Choice-based conjoint surveys in R with formr

R
tutorial
conjoint

A how-to guide for using R to design and implement choice-based conjoint surveys using formr.org

Author

John Paul Helveston

Published

2021-09-18

formr.org is a flexible platform for making surveys using . In this post, I’m going to show you one approach for using formr to create a choice-based conjoint survey (I’m going to assume that you know what conjoint surveys are, but if not take a look at this quick introduction).

Throughout this post, I will use a demo survey about people’s preferences for apples with three attributes: type, price, and freshness.1

You can view the live demo survey here, and all files used to create the survey are on this GitHub repo.

Overview

If you’ve never used formr.org before, the video on this page offers a 5 minute conceptual overview followed by ~40 minute demo covering the basics.

Every formr survey is implemented in a spreadsheet. I highly recommend using Google Sheets for this because

  1. formr has a button on the admin page to quickly re-load your Google Sheet (otherwise you have to upload a new .xlsx file any time you make changes), and
  2. It’s easier for collaborating and managing different versions.

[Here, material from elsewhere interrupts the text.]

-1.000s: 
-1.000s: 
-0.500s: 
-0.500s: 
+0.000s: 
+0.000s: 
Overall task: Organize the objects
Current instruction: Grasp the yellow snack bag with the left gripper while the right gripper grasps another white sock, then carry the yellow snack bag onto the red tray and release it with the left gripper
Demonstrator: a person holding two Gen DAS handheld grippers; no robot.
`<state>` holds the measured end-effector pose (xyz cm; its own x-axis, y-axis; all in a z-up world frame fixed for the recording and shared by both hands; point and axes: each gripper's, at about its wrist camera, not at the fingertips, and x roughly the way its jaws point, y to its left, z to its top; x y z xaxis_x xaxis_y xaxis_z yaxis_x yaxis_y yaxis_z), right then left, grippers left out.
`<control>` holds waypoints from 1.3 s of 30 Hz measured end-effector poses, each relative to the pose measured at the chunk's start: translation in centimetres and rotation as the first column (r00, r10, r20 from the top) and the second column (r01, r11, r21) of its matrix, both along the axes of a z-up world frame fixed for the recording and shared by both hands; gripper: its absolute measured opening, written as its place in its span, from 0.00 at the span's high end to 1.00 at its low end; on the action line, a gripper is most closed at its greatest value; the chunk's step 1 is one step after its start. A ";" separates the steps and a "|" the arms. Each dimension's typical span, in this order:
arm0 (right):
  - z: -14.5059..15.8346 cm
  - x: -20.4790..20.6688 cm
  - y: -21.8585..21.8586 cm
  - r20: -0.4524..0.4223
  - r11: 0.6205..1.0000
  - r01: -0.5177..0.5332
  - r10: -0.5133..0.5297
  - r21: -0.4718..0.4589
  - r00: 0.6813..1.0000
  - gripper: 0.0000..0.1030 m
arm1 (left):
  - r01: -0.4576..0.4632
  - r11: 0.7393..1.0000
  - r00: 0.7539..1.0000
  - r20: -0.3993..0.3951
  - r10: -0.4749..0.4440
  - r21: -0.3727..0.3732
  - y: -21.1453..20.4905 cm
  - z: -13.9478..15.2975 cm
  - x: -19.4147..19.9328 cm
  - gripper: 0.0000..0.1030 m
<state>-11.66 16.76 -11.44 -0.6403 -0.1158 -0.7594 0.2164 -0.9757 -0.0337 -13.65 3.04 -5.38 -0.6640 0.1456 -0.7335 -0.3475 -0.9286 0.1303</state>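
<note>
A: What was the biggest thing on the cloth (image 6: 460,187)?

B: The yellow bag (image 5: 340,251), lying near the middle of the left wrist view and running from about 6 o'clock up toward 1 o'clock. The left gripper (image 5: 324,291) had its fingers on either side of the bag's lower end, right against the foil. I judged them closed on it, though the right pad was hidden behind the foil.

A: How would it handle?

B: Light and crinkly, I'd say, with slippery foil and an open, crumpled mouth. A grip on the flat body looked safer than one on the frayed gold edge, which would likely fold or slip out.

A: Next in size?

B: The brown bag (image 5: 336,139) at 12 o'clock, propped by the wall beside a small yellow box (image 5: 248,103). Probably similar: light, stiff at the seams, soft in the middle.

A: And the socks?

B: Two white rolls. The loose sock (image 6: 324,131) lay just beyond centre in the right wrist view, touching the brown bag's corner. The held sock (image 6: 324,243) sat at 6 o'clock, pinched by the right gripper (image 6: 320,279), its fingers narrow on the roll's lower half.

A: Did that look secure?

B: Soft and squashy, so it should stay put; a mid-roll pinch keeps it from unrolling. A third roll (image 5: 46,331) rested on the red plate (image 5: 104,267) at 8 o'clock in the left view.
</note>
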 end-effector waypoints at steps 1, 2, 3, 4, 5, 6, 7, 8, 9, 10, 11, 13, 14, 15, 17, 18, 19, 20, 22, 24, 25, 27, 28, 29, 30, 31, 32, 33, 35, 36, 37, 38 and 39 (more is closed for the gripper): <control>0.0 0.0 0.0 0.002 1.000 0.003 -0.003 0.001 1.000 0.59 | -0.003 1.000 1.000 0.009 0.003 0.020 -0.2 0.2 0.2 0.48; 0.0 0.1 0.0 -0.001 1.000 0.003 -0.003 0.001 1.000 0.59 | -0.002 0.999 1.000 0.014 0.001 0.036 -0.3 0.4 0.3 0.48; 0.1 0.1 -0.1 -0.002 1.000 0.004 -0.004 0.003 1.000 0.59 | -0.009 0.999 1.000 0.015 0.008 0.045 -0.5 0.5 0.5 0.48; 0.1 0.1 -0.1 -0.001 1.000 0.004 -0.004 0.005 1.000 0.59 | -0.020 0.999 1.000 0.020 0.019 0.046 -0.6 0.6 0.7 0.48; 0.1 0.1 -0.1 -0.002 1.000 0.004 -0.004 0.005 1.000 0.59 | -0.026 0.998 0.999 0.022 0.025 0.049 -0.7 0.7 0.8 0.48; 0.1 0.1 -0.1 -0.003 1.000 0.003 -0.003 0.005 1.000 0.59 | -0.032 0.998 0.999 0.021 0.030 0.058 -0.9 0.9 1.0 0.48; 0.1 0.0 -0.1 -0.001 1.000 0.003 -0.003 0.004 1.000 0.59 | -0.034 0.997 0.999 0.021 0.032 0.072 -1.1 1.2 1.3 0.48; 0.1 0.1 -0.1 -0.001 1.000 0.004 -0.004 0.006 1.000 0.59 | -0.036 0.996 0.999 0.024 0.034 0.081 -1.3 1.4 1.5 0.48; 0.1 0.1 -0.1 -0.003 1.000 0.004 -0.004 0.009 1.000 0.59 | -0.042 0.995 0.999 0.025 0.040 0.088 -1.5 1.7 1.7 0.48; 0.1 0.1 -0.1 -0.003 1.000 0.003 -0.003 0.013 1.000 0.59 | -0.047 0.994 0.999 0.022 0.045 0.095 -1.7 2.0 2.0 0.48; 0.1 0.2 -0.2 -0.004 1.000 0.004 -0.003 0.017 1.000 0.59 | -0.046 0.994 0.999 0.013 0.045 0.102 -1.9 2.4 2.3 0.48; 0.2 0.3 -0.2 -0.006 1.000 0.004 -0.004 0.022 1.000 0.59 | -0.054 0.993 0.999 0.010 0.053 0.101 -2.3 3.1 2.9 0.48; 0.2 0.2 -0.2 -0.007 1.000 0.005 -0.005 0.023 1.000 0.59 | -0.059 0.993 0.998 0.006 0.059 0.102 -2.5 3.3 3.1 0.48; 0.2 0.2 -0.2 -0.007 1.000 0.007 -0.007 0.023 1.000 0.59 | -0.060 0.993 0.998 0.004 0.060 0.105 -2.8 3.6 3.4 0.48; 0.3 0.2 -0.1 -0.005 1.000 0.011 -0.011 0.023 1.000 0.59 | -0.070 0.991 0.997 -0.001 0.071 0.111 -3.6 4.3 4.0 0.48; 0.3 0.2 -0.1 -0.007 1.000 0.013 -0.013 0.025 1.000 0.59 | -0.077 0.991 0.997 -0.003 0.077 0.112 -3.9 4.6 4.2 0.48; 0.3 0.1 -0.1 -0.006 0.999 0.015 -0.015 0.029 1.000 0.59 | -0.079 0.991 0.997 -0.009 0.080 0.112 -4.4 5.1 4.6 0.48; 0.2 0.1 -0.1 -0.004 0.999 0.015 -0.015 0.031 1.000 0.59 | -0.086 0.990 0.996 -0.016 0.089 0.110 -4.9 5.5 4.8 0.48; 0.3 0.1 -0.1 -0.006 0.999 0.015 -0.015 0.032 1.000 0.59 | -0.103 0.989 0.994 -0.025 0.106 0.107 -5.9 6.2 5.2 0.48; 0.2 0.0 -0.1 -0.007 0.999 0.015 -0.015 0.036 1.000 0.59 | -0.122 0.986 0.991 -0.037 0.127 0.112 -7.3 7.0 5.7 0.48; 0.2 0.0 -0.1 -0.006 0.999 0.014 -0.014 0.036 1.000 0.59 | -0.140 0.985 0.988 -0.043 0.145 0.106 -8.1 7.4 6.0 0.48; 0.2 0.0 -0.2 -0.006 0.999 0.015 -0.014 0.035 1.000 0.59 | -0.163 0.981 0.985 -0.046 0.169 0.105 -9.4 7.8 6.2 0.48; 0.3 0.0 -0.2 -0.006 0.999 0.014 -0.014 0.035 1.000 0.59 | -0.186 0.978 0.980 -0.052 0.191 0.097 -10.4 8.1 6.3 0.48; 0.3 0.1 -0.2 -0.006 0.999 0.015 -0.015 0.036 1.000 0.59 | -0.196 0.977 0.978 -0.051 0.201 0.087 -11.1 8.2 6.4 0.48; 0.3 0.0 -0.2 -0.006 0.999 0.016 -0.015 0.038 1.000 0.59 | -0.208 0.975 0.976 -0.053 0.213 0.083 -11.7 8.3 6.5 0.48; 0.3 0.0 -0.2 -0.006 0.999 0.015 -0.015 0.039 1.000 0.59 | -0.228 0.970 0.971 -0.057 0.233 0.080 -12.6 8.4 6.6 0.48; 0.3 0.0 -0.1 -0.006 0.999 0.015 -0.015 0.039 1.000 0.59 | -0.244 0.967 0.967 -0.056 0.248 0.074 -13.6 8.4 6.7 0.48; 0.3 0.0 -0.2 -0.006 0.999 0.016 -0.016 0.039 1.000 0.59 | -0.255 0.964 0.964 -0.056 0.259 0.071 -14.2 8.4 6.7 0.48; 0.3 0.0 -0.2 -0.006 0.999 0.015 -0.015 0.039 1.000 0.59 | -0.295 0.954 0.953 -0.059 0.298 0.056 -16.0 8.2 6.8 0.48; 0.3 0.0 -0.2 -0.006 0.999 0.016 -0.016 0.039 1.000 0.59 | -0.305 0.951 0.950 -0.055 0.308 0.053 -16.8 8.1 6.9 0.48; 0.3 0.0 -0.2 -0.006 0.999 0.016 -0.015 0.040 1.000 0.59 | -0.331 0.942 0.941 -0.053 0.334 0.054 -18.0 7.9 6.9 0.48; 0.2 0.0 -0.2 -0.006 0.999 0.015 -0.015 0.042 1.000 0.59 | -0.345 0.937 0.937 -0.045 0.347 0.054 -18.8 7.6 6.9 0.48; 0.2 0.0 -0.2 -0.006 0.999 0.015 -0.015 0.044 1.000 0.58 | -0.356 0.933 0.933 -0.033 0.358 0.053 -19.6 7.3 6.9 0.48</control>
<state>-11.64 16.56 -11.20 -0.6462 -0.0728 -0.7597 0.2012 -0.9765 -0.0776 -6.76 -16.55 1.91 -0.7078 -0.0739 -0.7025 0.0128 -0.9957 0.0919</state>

Each “survey” (each Google Sheet) must be loaded into a “Run” to make the survey live. Most runs include multiple surveys chained together to control complex logic, like filtering out a respondent based on their response to a question.

For this demo, I have designed the run as a combination of three surveys (links below go to each respective Google Sheet):

  • Part 1: Intro and target population screen out
  • Part 2: Conjoint choice questions
  • Part 3: Demographic and other questions

Don’t worry about what’s in each sheet just yet - we’ll get to that.

Creating the surveys

I find it much easier to design my surveys using .Rmd files (one .Rmd file per survey). I can knit each .Rmd file to a html page to preview the look and feel of my survey without having to use formr at all. This also provides a way to easily print out the whole survey content as a PDF (e.g. open the survey in your browser, then print the page to a PDF). When I’m happy with how things look, I then carefully copy-paste the content over into separate rows in a Google Sheet.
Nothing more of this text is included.